As we know, $AM\ge GM$

$\frac{\left[{\displaystyle \frac{a}{(b+c)}}+{\displaystyle \frac{b}{(c+a)}}+{\displaystyle \frac{c}{(a+b)}}\right]}{3}\ge \frac{∛abc}{(a+b)(b+c)(c+a)}$ — (1)
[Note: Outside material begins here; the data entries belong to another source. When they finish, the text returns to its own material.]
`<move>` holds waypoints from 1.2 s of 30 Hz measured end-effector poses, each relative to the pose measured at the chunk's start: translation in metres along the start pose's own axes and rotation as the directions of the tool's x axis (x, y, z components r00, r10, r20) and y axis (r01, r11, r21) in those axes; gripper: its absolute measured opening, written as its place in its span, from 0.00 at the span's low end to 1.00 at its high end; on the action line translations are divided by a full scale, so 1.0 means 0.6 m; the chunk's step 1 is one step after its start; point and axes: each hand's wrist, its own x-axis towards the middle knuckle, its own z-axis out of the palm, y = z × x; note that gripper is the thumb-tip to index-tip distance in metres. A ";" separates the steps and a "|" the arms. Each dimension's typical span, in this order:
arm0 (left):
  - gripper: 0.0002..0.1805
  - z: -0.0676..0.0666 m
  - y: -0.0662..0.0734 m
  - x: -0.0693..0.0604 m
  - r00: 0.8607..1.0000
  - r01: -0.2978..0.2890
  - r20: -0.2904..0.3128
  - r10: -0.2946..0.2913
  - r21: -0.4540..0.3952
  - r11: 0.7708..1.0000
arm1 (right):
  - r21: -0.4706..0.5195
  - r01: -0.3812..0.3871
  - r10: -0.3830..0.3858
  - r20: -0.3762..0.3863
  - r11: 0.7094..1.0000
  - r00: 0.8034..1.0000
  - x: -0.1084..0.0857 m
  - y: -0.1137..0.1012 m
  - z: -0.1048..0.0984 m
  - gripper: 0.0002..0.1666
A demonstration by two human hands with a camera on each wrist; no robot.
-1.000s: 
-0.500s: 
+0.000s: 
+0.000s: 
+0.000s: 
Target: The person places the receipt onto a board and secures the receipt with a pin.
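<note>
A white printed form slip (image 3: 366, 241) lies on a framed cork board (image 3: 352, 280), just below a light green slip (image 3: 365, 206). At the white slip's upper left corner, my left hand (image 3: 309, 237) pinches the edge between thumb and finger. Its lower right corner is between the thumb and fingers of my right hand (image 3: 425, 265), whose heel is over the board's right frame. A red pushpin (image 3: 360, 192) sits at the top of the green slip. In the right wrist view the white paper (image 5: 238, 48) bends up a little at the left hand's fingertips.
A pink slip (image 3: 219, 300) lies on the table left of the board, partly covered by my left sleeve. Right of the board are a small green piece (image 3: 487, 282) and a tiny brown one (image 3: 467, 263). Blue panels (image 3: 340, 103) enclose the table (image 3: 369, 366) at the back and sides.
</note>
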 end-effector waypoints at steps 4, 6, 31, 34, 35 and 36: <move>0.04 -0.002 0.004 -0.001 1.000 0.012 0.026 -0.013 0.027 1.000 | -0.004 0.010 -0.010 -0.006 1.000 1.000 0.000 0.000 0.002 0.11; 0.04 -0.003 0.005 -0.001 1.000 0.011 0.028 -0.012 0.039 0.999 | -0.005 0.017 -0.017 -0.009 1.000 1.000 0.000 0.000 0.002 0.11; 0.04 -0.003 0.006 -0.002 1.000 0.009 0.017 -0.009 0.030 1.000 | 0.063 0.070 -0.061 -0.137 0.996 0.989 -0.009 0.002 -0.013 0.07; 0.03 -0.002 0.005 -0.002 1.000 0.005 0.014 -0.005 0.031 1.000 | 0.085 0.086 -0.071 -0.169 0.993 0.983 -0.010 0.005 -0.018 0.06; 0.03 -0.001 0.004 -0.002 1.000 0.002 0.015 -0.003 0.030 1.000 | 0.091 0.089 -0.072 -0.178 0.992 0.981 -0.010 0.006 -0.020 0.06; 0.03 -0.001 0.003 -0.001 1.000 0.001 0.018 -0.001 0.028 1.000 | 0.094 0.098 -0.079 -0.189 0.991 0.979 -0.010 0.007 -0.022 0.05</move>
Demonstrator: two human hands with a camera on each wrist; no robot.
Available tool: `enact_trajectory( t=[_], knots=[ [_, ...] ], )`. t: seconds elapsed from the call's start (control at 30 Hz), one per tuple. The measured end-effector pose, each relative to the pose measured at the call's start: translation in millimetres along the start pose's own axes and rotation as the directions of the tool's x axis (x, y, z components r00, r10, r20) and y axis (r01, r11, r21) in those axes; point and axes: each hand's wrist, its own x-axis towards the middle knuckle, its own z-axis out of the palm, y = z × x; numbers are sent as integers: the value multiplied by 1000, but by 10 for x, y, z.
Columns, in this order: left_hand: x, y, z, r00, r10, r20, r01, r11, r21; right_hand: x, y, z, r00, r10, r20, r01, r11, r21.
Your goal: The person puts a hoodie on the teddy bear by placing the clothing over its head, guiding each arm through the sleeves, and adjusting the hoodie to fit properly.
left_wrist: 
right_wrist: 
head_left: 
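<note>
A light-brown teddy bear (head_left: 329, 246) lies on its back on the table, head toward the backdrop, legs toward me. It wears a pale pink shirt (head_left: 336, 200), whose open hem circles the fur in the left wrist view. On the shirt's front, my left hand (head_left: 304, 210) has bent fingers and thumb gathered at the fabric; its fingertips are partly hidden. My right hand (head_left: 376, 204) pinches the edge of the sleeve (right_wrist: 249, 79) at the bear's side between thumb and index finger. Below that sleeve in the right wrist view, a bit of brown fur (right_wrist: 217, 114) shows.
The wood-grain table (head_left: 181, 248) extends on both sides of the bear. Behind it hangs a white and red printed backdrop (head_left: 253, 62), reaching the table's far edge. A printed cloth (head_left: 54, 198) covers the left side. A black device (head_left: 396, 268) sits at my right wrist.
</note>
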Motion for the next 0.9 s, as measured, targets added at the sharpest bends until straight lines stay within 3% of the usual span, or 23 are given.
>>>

Also, $\frac{[a+b]}{2}\ge \surd ab,\frac{[b+c]}{2}\ge \surd bc$ and $\frac{[c+a]}{2}\ge \surd ca$

$\Rightarrow$$(a+b)(b+c)(c+a)\ge 8abc$

$\Rightarrow$$\frac{abc}{(a+b)(b+c)(c+a)}\le \frac{1}{8}$

Step 2. Put this value in equation(1):

$\frac{a}{(b+c)}+\frac{b}{(c+a)}+\frac{c}{(a+b)}\ge 3\sqrt[3]{\frac{1}{8}}$

$\mathbf{\therefore }\frac{\mathbf{a}\mathbf{}}{\mathbf{(}\mathbf{b}\mathbf{}\mathbf{+}\mathbf{}\mathbf{c}\mathbf{)}}\mathbf{}\mathbf{+}\mathbf{}\frac{\mathbf{b}\mathbf{}}{\mathbf{(}\mathbf{c}\mathbf{}\mathbf{+}\mathbf{}\mathbf{a}\mathbf{)}}\mathbf{}\mathbf{+}\mathbf{}\frac{\mathbf{c}}{\mathbf{(}\mathbf{a}\mathbf{}\mathbf{+}\mathbf{}\mathbf{b}\mathbf{)}}\mathbf{}\mathbf{\ge }\mathbf{}\frac{\mathbf{3}}{\mathbf{2}}$

Hence, Option ‘B’ is Correct.